Je pense que nous allons traverser une période difficile, ça ne fait pas de doute. Je suis économiste de formation, et pour moi, c’est clair que ça ne va pas être bon pour l’Europe, parce que les Etats-Unis, la Chine et l’Asie vont sortir de là en montrant les dents, en faisant preuve de moins de sentiments. L’Europe a plus une sensibilité démocratique et sociale et sera du coup plus prudente, avec plus de restrictions, nous étions déjà en train de nous faire presser par les Etats-Unis et la Chine, je pense que ça va juste rendre les choses encore plus difficiles. Je pense donc que l’Europe va devoir lutter dans les années à venir, et inévitablement, comme en 2008, et comme nous l’avions vu sur le Vendée Globe, ça va avoir des conséquences pour le sponsoring et le sport en Europe. Pour moi, c’est assez clair maintenant que les deux marques dans la voile qui auront l’occasion de dominer ce sport au cours des deux prochaines décennies seront le Vendée Globe et la Coupe de l’America. Ce sont les marques que les gens connaissent, elles ont du succès, des audiences, quelque chose d’unique et d’historique, et je pense que ça va continuer.

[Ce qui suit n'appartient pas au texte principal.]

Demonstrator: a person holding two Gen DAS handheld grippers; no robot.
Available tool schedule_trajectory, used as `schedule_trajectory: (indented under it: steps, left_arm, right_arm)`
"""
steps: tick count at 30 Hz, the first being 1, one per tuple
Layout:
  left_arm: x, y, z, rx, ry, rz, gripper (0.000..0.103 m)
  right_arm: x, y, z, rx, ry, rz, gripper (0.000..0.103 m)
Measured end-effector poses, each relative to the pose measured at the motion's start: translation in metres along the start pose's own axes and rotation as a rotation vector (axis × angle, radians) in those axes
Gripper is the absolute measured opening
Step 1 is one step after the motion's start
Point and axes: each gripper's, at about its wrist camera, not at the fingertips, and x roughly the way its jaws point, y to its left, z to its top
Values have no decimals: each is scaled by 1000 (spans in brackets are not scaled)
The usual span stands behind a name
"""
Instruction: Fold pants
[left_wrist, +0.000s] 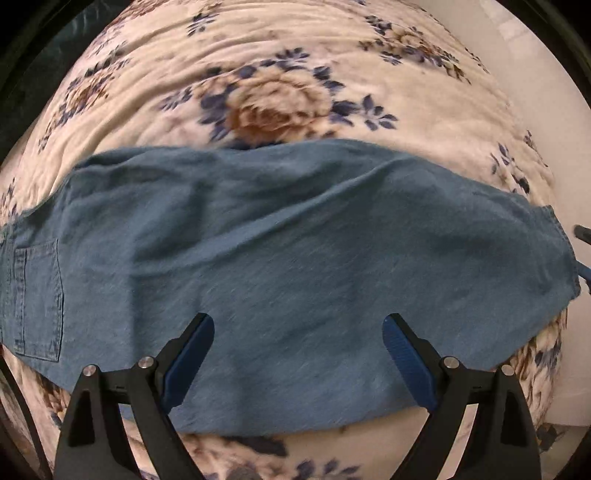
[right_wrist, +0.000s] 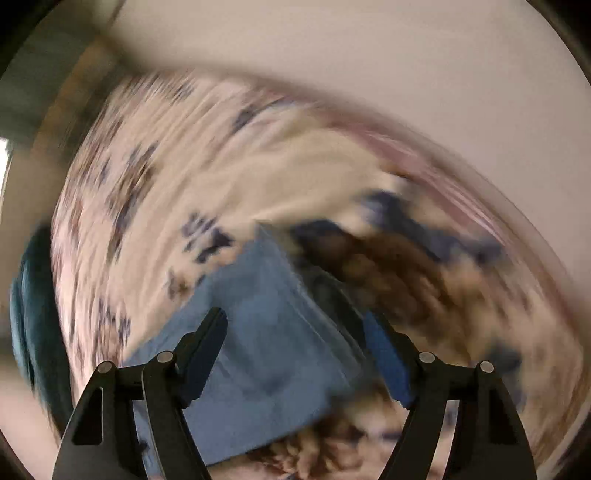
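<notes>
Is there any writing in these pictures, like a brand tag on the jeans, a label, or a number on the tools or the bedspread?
None can be read.
Pants: plain blue denim with a stitched pocket; no tag or label in view.
Floral blanket: only a flower print, no words.
Left hand-held gripper and right hand-held gripper: plain black, no markings seen.
The right wrist view is too blurred to show small print.

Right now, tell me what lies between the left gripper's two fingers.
Only the blue pants, spread on the floral bedspread; the left gripper grips nothing. Seen in the left wrist view.

floral bedspread (left_wrist: 280, 66) (cream, blue flowers) beside pale floor (left_wrist: 554, 74).
</notes>
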Motion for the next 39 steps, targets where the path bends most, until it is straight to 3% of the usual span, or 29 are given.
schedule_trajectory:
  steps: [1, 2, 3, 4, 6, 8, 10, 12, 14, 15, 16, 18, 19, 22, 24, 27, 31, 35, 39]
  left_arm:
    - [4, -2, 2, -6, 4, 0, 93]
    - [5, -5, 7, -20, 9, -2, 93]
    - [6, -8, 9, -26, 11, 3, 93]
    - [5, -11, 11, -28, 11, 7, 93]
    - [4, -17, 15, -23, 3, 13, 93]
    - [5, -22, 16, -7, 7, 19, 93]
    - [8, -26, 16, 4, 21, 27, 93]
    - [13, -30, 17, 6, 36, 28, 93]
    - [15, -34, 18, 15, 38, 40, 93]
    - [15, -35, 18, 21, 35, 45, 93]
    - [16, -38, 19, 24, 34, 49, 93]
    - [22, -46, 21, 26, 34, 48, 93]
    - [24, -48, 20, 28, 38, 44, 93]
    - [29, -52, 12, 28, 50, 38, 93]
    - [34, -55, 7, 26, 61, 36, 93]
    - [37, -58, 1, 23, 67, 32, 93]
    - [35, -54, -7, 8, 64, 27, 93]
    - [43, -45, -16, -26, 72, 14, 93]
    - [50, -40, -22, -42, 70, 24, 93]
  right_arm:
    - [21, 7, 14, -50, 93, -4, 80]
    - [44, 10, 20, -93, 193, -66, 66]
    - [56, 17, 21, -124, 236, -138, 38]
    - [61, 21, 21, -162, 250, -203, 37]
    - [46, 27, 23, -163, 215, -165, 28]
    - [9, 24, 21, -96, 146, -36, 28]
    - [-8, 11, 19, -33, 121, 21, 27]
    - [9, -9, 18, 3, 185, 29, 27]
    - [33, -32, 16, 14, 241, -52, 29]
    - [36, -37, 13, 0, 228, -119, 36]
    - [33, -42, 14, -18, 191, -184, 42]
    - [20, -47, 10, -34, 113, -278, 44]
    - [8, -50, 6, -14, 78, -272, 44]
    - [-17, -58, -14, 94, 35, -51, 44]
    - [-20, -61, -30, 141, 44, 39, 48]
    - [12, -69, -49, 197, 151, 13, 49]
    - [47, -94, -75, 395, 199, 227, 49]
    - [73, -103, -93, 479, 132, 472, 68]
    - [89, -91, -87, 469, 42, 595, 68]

Qu’en est-il de l’évolution de l’America’s Cup à long terme : doit-elle continuer ne s’offrir qu’aux très riches ou essayer de devenir plus populaire ?
J’aime toujours voir la Coupe de l’America évoluer. Je pense que les bateaux sont « épiques », fous, et que quand les gens les regarderont au printemps prochain, c’est ce qu’ils se diront, parce que c’est vraiment de cela qu’il s’agit avec la Coupe. C’est dommage que les World Series aient été annulées cette année à cause du Covid car les gens auraient été époustouflés en voyant ces bateaux à Portsmouth en juin. Tout le monde, même les participants à la Coupe, voudrait qu’elle attire plus d’équipes et plus de voile, mais la Coupe propose quelque chose d’unique dans le sport, et je pense que ça va continuer, elle survivra à toute récession ou pandémie.